Though I haven’t been to a class in a while, I love striptease aerobics. The classes I’ve attended were actually pole-free and the hour was filled with learning a high-energy, sexy dance routine.
They were always a great workout and always fun.
As I look for new things to try this year I’m eager to move on to more advanced classes (i.e. one with a pole). But (other than the fact that my body is still recovering from being knocked to the ground by a moving car this fall) there’s something keeping me from giving these classes a twirl.
I keep wondering: Are striptease aerobics classes anti-feminist?
If you’d asked me that question several months ago I would have quickly replied, “Of course not!” and went on and on about how empowering these classes can be for women.

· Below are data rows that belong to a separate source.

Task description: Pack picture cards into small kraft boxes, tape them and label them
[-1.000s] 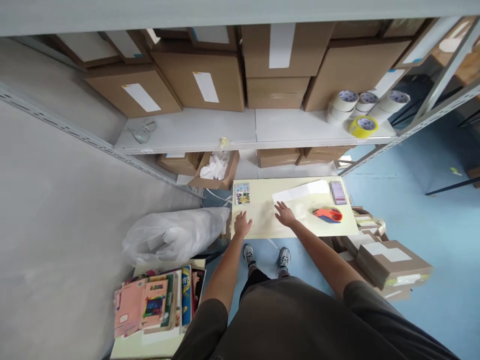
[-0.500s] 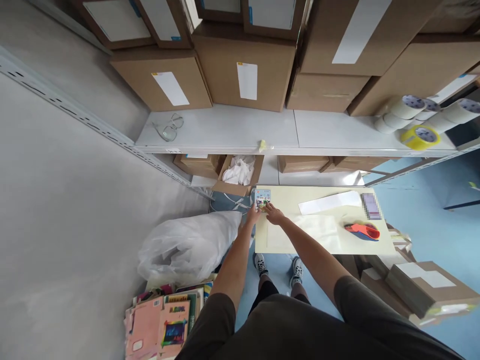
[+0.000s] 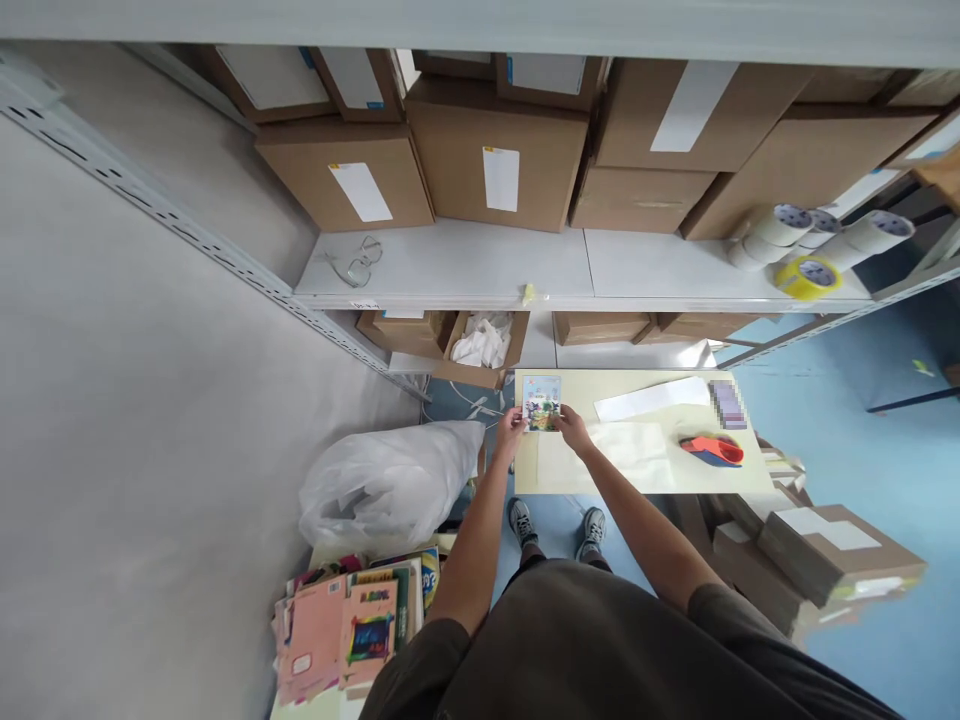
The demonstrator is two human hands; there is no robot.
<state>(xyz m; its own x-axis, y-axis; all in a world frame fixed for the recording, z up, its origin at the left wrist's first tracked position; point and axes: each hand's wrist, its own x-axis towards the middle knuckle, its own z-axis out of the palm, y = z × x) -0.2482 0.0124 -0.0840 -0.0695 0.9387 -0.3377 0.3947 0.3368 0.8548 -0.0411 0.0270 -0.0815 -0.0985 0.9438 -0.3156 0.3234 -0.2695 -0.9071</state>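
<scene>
The chief risk, as judged here, is posed by the nearness of the picture-covered booklet (image 3: pixel 541 392) to the left end of the counter (image 3: pixel 709 478): if the grip of the left hand (image 3: pixel 511 428) were loosened alone, the booklet could be tipped over that edge, towards the cables (image 3: pixel 475 403) or the white plastic bag (image 3: pixel 394 485). As it looks thin, a corner could also be bent if its two sides were pressed unevenly or pulled apart. The pale, film-like sheet (image 3: pixel 637 455) is spread close to the right hand (image 3: pixel 574 430), so it could be snagged or dragged by a sweep of the forearm, and the white paper strip (image 3: pixel 651 400) behind it could be shifted as well. The booklet is held over the left part of the counter, its pictured face turned up; whether its underside is touched by the counter cannot be told. Its lower left side is grasped by the fingers of the left hand and its lower right side by those of the right, both sets being drawn in about the thin edges. The exact placing of the thumbs is too small to be made out.
</scene>
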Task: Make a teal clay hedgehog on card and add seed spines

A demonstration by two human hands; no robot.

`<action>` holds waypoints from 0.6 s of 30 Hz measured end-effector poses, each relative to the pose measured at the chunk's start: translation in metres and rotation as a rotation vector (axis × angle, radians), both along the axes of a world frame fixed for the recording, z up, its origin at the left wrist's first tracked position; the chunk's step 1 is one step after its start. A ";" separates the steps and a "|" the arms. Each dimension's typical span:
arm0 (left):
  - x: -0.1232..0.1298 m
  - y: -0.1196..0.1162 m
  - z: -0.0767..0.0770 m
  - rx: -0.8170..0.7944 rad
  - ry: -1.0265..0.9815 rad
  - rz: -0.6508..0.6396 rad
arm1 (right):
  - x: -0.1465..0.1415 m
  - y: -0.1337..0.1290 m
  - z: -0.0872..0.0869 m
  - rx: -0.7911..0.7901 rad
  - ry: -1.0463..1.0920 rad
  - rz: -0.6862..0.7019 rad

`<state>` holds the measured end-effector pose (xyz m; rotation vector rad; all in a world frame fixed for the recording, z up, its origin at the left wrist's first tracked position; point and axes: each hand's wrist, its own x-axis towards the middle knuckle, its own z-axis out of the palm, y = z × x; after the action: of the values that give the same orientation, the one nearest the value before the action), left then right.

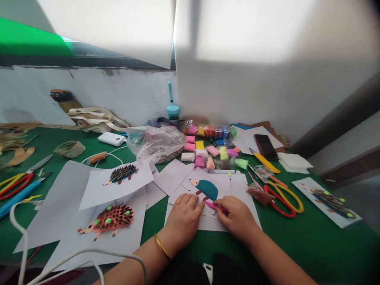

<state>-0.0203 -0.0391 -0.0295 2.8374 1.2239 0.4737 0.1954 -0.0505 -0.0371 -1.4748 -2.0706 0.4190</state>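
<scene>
A teal clay hedgehog [208,189] with a pale face and brown feet lies on white paper [246,198] in front of me. My left hand [184,215] rests on the paper just below it, palm down with fingers extended. Between thumb and fingers, my right hand [236,215] grips a pink tool [210,204], whose tip points left toward my left hand, near the hedgehog's lower edge.
Colored clay packets [200,145] and a plastic bag [157,142] lie behind the paper. Finished hedgehogs [113,219] are at left. Red-yellow scissors [286,202], a yellow cutter [267,161] and a phone [265,147] sit at right. A white cable [89,251] crosses the front left.
</scene>
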 end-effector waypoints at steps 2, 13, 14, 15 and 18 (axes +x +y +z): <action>0.000 0.000 0.000 0.001 -0.002 0.002 | 0.000 0.000 0.000 0.000 -0.004 -0.001; 0.000 0.001 -0.002 0.019 -0.018 0.011 | 0.002 0.000 0.001 0.032 0.033 -0.031; 0.000 0.001 -0.002 0.018 -0.015 0.009 | 0.002 0.000 0.001 0.030 0.029 -0.036; 0.000 0.001 -0.002 0.018 -0.013 0.005 | 0.002 0.000 0.001 0.027 0.026 -0.042; 0.000 0.001 -0.002 0.021 -0.014 -0.009 | 0.003 0.001 0.002 0.020 0.031 -0.072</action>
<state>-0.0207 -0.0378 -0.0318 2.8509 1.2099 0.5074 0.1986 -0.0492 -0.0355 -1.5166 -1.9851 0.3896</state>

I would say they encourage women to take time out for themselves and get some exercise. They make getting fit fun and they help stressed out moms feel sexy again.
But some of the feminists I admire most, such as Feministing’s Jessica Valenti, have argued that the sexiness offered in striptease aerobics classes is fabricated and based on the male gaze.
Even though the classes do have a giggly slumber party-like element, I know many women attend with a man in mind. So it’s not all about the ladies. I don’t think, however, that there’s anything wrong with going to these classes to pick up a few ideas to bring home to your partner.
What I do struggle with, though, is the idea of sexiness. When we say these classes make women feel sexy how exactly are we defining that word? Does sexy simply mean men want me or does sexy mean I love my body because it’s healthy and strong and because I can have fun with it doing things like these silly, over-the-top dances.
For me it’s actually the latter that’s going through my head during these and other dance-based aerobics classes that I love. So for now I’m sticking to my idea that I can be a good feminist and enjoy a good striptease class.
But I want to know what you think.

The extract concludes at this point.